L’assurdo trucco di un tifoso ai Mondiali 2026 per portare alcolici nello stadio: usa un finto cellulare

Un tifoso ha utilizzato uno stratagemma molto particolare per portare all'interno dello stadio, in occasione di un match dei Mondiali, la sua bevanda preferita ovvero un superalcolico. L'episodio in questione si è verificato durante la partita inaugurale tra il Messico e il Sudafrica, con il video che ha iniziato a circolare sul web solo nelle ultime ore diventando virale. Il sostenitore del Tricolor per dribblare le rigide normative riferite agli alcolici che si possono introdurre nelle strutture che ospitano le partite iridate, ha utilizzato uno smartphone finto.
Uno smartphone finto per portare tequila nello stadio dei Mondiali
Nelle immagini si può vedere questo tifoso messicano sugli spalti dello stadio Azteca che come tanti è alle prese con il suo cellulare. Sullo schermo nero però non ci sono immagini ma solo il riflesso del proprietario che ad un certo punto con una levetta, fa uscire un tappo dalla parte alta del dispositivo. E qui si capisce l'escamotage: in pratica all'interno dell'oggetto c'era un liquido quasi trasparente che l'uomo versa in un bicchiere. Si trattava di tequila, un superalcolico che il tifoso si è portato da casa e che nascosto nel finto cellulare non è stato dunque sequestrato in occasione dei rigidi controlli ai tornelli in occasione dell'ingresso agli stadi.

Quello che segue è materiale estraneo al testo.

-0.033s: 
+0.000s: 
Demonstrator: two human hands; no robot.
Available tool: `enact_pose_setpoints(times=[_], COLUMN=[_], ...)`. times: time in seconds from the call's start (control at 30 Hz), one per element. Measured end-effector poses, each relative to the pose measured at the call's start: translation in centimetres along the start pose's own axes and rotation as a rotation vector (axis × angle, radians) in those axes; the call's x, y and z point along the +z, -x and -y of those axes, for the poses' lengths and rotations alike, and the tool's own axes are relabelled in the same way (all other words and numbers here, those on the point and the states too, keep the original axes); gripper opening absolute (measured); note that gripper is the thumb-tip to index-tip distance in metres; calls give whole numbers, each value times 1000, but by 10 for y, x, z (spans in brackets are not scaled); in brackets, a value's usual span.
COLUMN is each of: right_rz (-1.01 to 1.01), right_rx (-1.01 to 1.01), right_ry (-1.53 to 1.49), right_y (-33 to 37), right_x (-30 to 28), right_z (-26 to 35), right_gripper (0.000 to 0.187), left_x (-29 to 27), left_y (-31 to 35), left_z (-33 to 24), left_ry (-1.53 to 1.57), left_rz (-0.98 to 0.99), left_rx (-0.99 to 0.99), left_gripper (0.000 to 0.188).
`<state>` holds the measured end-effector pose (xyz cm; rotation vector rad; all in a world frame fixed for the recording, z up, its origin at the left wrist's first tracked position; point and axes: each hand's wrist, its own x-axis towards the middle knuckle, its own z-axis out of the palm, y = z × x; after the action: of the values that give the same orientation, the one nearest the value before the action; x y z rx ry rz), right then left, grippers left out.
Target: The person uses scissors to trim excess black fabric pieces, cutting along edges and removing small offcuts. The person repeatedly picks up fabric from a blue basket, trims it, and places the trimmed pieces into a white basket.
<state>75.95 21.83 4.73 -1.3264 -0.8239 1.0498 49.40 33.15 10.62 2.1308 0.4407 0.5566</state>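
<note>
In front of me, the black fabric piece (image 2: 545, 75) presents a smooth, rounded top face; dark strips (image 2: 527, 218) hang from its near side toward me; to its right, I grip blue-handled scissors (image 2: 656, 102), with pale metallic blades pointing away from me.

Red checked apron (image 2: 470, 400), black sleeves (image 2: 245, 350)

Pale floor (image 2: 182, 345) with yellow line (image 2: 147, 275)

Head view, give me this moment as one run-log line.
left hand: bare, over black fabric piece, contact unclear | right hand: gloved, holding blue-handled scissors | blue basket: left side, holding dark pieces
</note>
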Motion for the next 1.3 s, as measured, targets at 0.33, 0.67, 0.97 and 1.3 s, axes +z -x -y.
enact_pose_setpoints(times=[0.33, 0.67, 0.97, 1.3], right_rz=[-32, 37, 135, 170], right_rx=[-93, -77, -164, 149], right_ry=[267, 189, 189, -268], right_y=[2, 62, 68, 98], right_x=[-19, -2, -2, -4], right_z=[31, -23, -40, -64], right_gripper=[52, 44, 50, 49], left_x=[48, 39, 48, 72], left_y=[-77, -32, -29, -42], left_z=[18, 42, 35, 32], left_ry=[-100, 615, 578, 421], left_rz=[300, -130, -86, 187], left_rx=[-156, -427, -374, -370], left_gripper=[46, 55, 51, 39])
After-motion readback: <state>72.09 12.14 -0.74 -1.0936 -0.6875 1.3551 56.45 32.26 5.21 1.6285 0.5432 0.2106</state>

Le regole dei Mondiali 2026 sulla vendita degli alcolici negli stadi
Ricordiamo che nei Mondali di calcio, e dunque sia negli Stati Uniti che in Messico e in Canada non è vietata la consumazione di alcolici, ma solo sottostando a determinate regole sull'acquisto degli stessi. In primis chi entra negli stadi non può portare con sé bevande alcoliche, e non solo, dall'esterno pena l'espulsione e la confisca degli stessi se scoperti in un secondo momento. I prodotti si possono acquistare solo negli stand e dunque nei bar all'interno delle strutture con i prezzi però tutt'altro che bassi. Proprio questo ha sollevato non poche polemiche, con gli appassionati che si sono ritrovati soprattutto negli USA e in Canada a pagare boccali di birre anche quasi 20 euro.
Inoltre anche la vendita degli alcolici è fortemente regolamentata. Per esempio c'è un limite di due drink per acquisto, con i superalcolici che si possono di fatto comprare fino all'intervallo delle partite. Dal 75° in poi è impossibile acquistare anche birre e altri alcolici leggeri. Questo all'interno degli stadi, perché fuori le cose cambiano e non poco soprattutto nelle FanZone ufficiali e nelle città che ospitano le gare. Ecco spiegato dunque il motivo per cui questo messicano ha provato con successo a dribblare la legge, rischiando grosso.